* _Exercise objective_
Repeat the data verbatim, images excluded.

* _Provided material_
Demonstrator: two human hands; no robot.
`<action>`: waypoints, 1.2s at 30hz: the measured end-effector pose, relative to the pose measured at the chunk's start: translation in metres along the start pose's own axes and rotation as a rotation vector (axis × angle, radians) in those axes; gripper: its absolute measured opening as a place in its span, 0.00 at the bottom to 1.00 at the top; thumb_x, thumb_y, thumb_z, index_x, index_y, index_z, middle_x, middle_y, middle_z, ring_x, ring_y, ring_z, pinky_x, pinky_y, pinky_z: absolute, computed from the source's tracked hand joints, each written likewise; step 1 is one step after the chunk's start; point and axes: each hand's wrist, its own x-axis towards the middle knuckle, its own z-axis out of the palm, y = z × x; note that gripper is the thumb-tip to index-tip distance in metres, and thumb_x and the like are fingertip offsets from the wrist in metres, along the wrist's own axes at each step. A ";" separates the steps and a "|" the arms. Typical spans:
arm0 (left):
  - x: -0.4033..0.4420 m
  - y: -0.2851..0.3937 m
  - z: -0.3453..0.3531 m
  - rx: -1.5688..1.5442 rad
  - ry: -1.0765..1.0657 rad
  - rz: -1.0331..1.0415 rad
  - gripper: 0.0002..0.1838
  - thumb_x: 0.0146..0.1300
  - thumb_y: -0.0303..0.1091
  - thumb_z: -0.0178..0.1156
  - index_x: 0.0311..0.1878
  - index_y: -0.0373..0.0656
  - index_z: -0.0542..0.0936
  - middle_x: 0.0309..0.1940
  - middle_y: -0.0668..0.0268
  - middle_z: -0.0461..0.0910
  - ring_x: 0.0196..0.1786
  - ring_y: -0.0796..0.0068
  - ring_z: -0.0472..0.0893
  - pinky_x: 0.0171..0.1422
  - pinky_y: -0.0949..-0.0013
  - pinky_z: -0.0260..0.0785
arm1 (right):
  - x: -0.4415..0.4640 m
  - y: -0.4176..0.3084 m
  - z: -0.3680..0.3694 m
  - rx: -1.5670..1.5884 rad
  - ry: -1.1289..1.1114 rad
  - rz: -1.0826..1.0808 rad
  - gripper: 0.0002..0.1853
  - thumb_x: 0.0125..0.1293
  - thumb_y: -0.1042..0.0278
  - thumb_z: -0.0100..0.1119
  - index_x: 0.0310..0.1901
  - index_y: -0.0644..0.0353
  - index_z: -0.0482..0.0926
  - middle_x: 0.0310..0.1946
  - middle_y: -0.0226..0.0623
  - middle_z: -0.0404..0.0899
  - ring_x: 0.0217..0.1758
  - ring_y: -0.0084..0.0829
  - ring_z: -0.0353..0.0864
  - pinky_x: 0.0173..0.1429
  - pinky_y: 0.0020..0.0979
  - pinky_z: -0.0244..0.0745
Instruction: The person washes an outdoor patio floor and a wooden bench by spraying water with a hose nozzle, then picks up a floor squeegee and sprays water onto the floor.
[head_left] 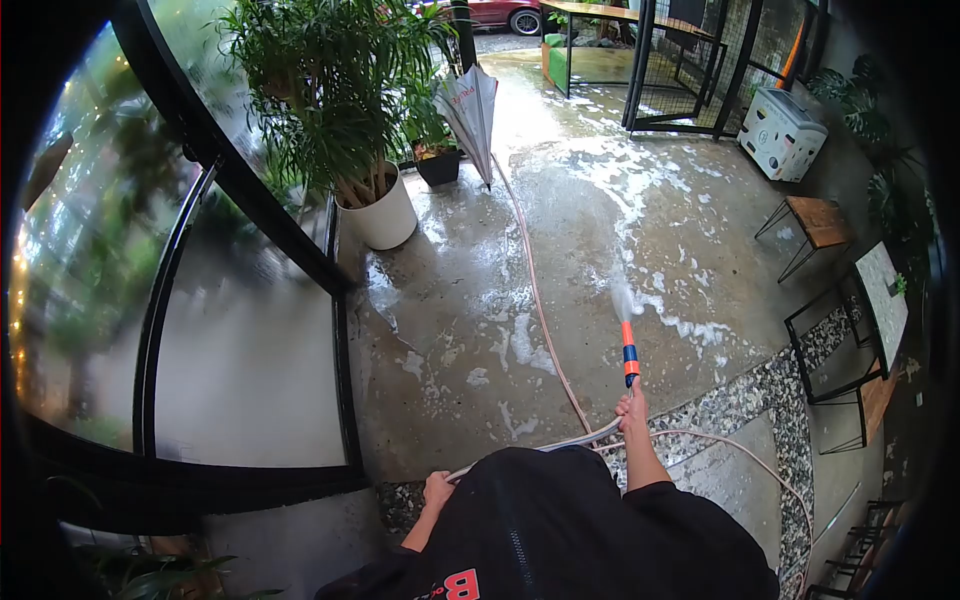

* _Reply to the task_
Demonstrator: two human hands; no robot.
`<action>`: waypoints, 1.2s at 30hz: the measured end-effector pose, relative to the pose measured at the chunk's start: translation in metres along the start pose's own axes and rotation as a rotation vector (axis × angle, radians) in those axes; gripper: its absolute measured opening as a place in its span, 0.00 at the bottom to 1.00 at the top; thumb_x, thumb_y, thumb_z, index_x, index_y, index_z, middle_x, middle_y, middle_z, ring_x, ring_y, ring_z, pinky_x, pinky_y, pinky_z: absolute, computed from the source's tracked hand joints, each written likewise; step 1 is one step after the chunk's start; point and axes: each hand's wrist, its own x-axis towards the middle knuckle, its own z-axis out of the palm, y = z × x; note that gripper is the thumb-tip to index-tip distance in metres, and thumb_x and the like are fingertip offsets from the wrist in metres, along the wrist's own axes at each step. A ";" separates the steps and a "|" the arms. Typical spans:
arm0 (left):
  - x: -0.4033..0.4420 m
  - y: -0.2851..0.3937 m
  - z: -0.3453..0.3531 m
  - rx: -1.5688..1.5442 rad
  - ry: -1.0765..1.0657 rad
  - rz: -1.0331..1.0415 rad
  - gripper: 0.0002..0.1838
  - thumb_x: 0.0146..0.1300
  - thumb_y: -0.0303..0.1091
  - thumb_z: -0.0178..0.1156
  - index_x: 0.0311..0.1878
  - index_y: -0.0373..0.0656
  - index_z: -0.0542..0.0936
  - middle_x: 0.0309..0.1940
  - middle_y: -0.0668..0.0268
  - middle_z: -0.0461..0.0910
  - ring_x: 0.0196..0.1786
  - ring_y: -0.0796..0.0068
  - ring_z: -0.0472..0.0893
  - pinky_x: 0.0171..0.1422
  - pinky_y: -0.0949..-0.0013
  - pinky_z: -0.0260..0.0785
arm1 (right):
  - x: -0.4415..0.4640 m
  - y: -0.4176..0.3084 m
  - z: -0.3680..0.3694 m
  - rx: -1.5670..1.5884 rad
  - ry: -1.1289..1.1114 rad
  - rz: -1.0826..1.0808 rad
  - gripper: 0.0002..0.1853
  - thumb_x: 0.0125..0.1293
  - thumb_y: -0.1042..0.0278
  - thumb_z: -0.0100..0.1119
  - index_x: 0.0310..0.1901
  - index_y: -0.0644..0.0353
  - index_z: -0.0482..0.0926
  - middle_x: 0.0310..0.1946
  - middle_y: -0.0226..0.0623
  - middle_z: -0.0404..0.0899
  - ring_x: 0.0217..0.1758
  - ring_y: -0.0084..0.0829
  - ring_z: -0.0353..0.0864
  - pinky_x: 0.0173..0.1429
  - pinky_y: 0.0020..0.0979
  - pinky_z: -0.0244..0.0745
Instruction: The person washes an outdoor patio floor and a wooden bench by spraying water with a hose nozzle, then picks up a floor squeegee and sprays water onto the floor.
[head_left] 

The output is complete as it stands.